→ **Supplied data**
******************************
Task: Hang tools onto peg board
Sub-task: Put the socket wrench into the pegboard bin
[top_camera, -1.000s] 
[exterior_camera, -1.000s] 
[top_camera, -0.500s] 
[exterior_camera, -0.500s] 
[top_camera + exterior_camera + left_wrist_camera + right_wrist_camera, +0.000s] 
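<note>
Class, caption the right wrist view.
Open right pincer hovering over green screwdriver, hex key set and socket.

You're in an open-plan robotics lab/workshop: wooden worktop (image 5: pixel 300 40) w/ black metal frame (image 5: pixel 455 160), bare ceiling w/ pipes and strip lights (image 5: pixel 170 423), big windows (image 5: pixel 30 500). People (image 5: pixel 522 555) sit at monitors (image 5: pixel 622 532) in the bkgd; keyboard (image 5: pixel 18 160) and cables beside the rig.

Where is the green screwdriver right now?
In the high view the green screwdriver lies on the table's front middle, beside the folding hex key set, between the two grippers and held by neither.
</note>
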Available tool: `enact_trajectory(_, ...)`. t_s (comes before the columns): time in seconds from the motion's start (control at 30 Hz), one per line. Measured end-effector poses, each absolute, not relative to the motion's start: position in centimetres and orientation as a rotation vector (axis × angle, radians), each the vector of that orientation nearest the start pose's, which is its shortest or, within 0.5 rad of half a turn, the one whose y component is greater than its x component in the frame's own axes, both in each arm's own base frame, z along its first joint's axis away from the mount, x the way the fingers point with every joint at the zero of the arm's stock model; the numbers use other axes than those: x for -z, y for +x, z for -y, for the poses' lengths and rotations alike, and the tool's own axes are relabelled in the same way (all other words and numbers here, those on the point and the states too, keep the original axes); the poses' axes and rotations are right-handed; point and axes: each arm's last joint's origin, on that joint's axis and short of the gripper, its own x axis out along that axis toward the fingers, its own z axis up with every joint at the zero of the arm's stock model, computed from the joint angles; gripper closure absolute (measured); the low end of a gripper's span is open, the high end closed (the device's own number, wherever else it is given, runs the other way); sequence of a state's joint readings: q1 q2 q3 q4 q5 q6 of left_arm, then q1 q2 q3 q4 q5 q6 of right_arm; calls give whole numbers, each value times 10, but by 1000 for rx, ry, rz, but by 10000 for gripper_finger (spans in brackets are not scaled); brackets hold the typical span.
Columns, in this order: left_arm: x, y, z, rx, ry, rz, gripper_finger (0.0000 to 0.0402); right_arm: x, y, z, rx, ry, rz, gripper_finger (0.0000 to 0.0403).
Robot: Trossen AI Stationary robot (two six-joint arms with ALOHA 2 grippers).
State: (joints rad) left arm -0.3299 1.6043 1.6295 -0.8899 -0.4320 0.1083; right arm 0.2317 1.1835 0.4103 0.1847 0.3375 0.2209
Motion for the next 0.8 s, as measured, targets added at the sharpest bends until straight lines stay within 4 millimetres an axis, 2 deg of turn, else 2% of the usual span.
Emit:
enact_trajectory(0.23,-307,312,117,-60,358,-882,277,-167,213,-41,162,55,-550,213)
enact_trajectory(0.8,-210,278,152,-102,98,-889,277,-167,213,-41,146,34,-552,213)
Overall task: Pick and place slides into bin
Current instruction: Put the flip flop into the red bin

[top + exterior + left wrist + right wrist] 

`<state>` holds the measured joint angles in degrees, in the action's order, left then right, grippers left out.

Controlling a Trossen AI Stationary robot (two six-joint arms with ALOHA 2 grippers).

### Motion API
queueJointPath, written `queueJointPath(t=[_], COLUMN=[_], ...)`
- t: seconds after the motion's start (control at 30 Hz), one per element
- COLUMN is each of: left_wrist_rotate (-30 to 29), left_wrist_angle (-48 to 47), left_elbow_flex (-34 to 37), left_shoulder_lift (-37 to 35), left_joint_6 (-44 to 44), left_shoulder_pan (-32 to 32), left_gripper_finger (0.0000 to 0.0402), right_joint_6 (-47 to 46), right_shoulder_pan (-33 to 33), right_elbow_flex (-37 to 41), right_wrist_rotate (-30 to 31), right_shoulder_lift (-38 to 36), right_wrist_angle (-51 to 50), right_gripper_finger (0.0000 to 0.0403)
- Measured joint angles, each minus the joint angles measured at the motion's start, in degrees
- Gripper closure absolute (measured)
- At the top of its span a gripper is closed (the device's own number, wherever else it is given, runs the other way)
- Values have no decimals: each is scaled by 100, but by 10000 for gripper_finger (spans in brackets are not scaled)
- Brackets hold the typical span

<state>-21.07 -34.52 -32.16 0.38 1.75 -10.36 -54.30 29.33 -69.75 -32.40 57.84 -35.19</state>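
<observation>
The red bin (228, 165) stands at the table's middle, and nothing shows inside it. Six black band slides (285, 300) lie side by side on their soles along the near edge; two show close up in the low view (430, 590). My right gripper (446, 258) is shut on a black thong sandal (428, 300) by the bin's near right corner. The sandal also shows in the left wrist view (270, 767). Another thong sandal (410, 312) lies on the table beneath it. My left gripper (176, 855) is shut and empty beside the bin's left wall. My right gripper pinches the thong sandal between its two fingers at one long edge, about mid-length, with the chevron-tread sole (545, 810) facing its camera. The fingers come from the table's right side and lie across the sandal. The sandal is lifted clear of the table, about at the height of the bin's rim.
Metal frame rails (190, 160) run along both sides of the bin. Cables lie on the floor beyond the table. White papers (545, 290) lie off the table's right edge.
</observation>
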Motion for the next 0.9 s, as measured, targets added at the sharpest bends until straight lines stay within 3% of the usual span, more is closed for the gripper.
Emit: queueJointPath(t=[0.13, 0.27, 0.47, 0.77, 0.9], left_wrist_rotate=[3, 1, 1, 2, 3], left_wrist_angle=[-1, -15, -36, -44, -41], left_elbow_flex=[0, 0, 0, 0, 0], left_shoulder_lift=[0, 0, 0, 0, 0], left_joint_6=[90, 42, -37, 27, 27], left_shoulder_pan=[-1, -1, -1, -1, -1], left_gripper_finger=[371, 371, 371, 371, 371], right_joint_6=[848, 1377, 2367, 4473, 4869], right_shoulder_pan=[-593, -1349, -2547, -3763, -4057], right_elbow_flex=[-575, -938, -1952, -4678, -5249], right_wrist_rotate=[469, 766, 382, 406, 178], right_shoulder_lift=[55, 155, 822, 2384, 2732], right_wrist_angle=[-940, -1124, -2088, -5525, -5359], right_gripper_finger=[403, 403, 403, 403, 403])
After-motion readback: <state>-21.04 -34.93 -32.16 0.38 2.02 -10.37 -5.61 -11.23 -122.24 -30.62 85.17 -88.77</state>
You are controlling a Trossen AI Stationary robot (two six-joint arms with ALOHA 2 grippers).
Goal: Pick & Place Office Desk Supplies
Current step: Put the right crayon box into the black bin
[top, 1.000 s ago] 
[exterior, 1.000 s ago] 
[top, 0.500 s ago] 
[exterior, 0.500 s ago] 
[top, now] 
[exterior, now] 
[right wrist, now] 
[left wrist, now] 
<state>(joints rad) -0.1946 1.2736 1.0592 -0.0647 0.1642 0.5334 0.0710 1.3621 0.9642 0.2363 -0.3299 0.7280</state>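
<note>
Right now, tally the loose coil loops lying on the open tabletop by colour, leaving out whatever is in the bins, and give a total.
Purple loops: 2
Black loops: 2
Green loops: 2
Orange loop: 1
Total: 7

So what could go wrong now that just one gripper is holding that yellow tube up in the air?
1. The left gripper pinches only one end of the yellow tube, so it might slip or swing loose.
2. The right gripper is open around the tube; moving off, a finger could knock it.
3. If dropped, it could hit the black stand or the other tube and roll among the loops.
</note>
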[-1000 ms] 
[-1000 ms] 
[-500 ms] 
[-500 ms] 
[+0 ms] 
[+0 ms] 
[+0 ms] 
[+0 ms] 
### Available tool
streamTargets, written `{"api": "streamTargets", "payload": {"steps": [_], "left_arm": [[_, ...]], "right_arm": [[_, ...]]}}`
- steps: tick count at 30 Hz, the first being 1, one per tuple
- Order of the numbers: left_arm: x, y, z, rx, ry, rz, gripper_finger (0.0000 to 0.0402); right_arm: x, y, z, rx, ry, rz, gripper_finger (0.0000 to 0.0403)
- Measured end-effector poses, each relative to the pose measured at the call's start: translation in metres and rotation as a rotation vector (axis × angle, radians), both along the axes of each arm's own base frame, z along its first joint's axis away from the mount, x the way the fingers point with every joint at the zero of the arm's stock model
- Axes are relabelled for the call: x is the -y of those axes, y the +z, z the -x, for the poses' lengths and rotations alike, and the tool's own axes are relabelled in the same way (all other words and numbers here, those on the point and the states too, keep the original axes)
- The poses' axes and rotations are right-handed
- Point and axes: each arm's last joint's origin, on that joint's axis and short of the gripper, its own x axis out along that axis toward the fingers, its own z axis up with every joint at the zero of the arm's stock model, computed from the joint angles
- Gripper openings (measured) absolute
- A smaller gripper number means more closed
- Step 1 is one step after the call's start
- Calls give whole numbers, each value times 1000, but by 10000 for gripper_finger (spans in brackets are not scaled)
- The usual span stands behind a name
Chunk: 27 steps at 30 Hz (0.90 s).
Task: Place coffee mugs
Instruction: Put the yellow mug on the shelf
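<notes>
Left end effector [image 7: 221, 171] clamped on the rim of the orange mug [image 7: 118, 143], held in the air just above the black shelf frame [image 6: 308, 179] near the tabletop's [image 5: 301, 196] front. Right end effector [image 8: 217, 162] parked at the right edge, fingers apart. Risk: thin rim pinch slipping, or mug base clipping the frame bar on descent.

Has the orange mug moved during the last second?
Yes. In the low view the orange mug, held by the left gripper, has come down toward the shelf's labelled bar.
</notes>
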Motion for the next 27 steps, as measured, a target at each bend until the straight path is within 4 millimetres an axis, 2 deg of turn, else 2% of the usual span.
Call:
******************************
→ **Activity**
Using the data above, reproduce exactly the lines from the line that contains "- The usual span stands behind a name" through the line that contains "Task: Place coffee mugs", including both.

→ **Result for this task**
- The usual span stands behind a name
Chunk: 27 steps at 30 Hz (0.90 s).
Task: Place coffee mugs

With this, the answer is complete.